I write the Ellie Stone mystery series, which runs through the early years of the 1960s, the decade that began with the election of JFK and ended with a man on the moon. The time period suits the stories I want to tell, but not in a rose-colored-glasses, nostalgic way. Rather, I try to depict a more balanced, realistic portrait of a period on the brink of seismic cultural and political changes.
The enduring myth of the wholesome 1950s is a specious one. If the 1950s had been as peachy-keen as collective memory suggests, no one would have wanted to change a thing. There would have been no civil rights struggle, no Vietnam war protests, no sexual revolution, and certainly no women’s liberation movement. But before the upheavals, the assassinations, and the Summer of Love, my main character and first-person narrator, Ellie Stone, plied her trade as a reporter for a small upstate New York daily, investigating occasional murders and falling into bed with the wrong men.
Any rumination on memory and fiction starts—where else?—with Proust. I’ve been thinking long and hard recently about creating credible and compelling depictions of the past. The success or failure of my books depends in large part on a sleight of hand that makes my fictional world of 1960 come to life for readers. To achieve that, I rely on a good deal of research, which includes familiarizing myself with everything from food prices to current events and weather at the time my books take place. There’s a wealth of information and sources available on the Internet and in archives, of course. In fact, there’s so much that it takes no small measure of restraint to resist chasing historical tidbits down rabbit holes for hours at a time. After five books, I still struggle with these distractions. But I’ve also come to identify three linchpins that hold together my approach to historical research and help to control my detours. They are accuracy, effectiveness, and measure.
First, the historical facts must be accurate. Yes, the Union won the Civil War. I may write fiction, but there are no alternate facts in my books.
Second, the historical details should achieve some purpose between the covers of my book, either to advance the plot, set the scene, or develop a character. That leaves me a lot of leeway, but still the temptation must be resisted to use every last morsel of fascinating research. Damn it.
And that’s the third linchpin: measure. You’ve got to stay the hand and resist the urge to over-salt the soup. In fact, better to think of these historical details as pepper rather than salt. Everything in good measure.

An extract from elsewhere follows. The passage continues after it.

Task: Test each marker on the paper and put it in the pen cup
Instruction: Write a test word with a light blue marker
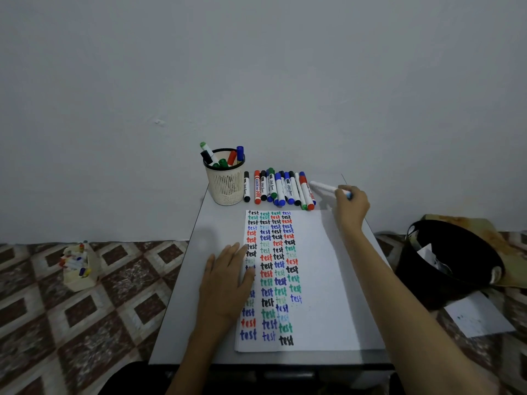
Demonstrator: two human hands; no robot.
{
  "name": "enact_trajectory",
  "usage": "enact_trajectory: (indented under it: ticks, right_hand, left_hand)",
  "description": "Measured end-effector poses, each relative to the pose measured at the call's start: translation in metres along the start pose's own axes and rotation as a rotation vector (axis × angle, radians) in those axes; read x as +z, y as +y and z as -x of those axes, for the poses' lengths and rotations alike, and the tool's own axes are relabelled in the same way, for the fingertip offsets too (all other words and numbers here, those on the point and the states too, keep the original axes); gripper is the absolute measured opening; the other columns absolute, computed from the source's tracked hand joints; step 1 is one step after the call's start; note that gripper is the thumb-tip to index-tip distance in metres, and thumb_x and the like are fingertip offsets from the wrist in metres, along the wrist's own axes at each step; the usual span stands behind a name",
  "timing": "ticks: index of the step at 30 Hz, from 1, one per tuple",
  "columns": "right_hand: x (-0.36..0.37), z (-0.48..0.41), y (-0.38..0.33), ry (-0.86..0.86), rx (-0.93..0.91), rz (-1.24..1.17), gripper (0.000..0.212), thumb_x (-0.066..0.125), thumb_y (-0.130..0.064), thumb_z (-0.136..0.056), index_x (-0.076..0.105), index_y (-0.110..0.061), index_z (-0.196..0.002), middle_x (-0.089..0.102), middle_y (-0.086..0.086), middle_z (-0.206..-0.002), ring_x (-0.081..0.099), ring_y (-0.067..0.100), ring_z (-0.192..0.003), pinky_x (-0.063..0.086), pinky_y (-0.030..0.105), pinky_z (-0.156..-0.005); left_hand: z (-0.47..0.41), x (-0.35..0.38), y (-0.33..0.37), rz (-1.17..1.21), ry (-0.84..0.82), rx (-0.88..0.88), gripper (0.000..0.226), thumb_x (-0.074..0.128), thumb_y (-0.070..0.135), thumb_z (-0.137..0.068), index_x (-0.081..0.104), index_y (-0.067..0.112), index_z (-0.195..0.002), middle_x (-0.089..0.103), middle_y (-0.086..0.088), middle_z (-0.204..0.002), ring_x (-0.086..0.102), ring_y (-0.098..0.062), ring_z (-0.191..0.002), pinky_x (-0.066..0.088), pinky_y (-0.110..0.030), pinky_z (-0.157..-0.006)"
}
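Note:
A white paper (319,280) covered with several columns of coloured "test" words lies on the small grey table (196,295). My left hand (228,283) rests flat on the paper's left edge. My right hand (351,205) grips a white marker with a light blue end (325,187) at the table's far right, just beyond the paper's corner. A row of several markers (281,189) lies side by side behind the paper. The cream mesh pen cup (225,185) stands at the far left and holds several markers.
The table stands against a plain wall. A black bin (447,263) with paper scraps sits on the floor to the right, a loose sheet (479,317) beside it. On the patterned floor to the left sits a cream box of markers (78,265).

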State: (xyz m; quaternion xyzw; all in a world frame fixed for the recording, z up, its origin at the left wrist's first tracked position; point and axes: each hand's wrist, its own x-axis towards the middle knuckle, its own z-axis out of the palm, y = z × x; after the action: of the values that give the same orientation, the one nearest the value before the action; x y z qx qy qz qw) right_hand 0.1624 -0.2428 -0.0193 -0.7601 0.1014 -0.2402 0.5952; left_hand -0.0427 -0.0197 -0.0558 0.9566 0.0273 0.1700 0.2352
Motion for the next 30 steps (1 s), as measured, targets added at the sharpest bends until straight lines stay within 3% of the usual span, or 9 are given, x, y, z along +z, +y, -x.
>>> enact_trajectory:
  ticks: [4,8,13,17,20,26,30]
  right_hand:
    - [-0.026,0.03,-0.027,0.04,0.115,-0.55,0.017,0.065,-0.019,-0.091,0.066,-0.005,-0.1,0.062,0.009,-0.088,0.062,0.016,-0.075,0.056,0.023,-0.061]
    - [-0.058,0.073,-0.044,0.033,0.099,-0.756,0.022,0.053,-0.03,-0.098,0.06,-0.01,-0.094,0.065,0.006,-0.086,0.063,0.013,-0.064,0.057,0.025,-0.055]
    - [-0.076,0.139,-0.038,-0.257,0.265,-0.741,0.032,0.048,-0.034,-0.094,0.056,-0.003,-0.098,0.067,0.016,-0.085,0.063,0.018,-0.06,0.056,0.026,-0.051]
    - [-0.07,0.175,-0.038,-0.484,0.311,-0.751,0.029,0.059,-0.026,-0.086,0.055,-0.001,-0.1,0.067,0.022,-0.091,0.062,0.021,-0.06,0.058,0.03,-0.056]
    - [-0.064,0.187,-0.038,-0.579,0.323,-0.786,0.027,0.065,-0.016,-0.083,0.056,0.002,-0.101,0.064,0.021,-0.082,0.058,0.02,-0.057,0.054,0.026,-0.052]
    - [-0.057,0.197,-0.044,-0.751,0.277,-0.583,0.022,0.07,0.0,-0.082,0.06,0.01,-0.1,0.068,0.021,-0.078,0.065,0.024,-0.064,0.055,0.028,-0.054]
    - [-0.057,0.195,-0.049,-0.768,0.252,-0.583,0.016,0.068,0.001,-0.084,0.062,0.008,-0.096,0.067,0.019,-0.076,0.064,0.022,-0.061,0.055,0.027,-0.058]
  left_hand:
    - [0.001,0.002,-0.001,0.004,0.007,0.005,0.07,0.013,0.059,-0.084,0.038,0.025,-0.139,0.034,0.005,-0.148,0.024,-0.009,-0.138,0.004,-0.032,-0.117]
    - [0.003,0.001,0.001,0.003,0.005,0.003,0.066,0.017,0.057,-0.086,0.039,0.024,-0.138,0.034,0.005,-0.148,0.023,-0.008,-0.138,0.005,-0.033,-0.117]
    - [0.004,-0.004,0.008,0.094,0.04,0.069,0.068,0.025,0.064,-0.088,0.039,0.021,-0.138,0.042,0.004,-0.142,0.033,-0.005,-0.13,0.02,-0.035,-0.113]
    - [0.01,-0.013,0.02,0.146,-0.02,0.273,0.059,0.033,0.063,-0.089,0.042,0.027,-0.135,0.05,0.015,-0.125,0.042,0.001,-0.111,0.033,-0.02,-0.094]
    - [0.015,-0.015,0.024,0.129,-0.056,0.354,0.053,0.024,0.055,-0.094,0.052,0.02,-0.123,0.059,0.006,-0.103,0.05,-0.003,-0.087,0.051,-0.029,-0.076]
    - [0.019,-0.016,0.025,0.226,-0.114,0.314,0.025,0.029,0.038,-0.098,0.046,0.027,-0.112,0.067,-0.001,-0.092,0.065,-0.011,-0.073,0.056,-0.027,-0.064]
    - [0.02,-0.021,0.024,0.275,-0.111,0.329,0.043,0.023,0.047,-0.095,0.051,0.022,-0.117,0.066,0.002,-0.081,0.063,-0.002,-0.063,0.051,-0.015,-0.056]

So if padding your novel with historical research doesn’t work, how do you create a sense of the past? How do you conjure the snows of yesteryear in an effective and economical manner? Me, I borrow some inspiration from Proust and twist it to suit my needs.
Proust described experiencing a rush of nostalgia and memory upon tasting the madeleine dipped in tea. “Un plaisir délicieux.” Unconscious, involuntary, instantaneous, and powerfully evocative, the madeleine unleashed a flood of memories from the recesses of the narrator’s mind. For me, the smell (odor) of boxwood has always transported me back to my childhood visits to my grandmother’s house. So if a shrub that smells vaguely of cat urine, or some cake crumbs floating in tea, can accomplish that, imagine what other magical potions writers might harness from their everyday memories.
In my writing, I’ve used objects to suggest the past and stimulate memory. The most ordinary of things can create these impressions. And, in homage to Proust, I have come to refer to these as my petites madeleines. Talismans that summon the past in just a word or two, like a spell, or a post-hypnotic suggestion.
As I mentioned above, my books are set in the early 1960s, a time before cable television, personal computers, the Internet, email, and smartphones. Anyone of a certain age who was alive at that time remembers how tasks we take for granted today were all functionally analog back then. We actually had to spin the dial on the phone to make it work. The verb “to dial” was a faithful representation of the action undertaken, as opposed to today when we punch in a number or touch some pixelated likeness of a button on a tiny screen. There were no buttons on phones back in 1960. You had to wrench that dial around maniacally if it was an urgent call, and then wait for it to circle back around to its starting place before you could enter the next digit. And it was literally your digit doing the dialing. Your finger in the hole.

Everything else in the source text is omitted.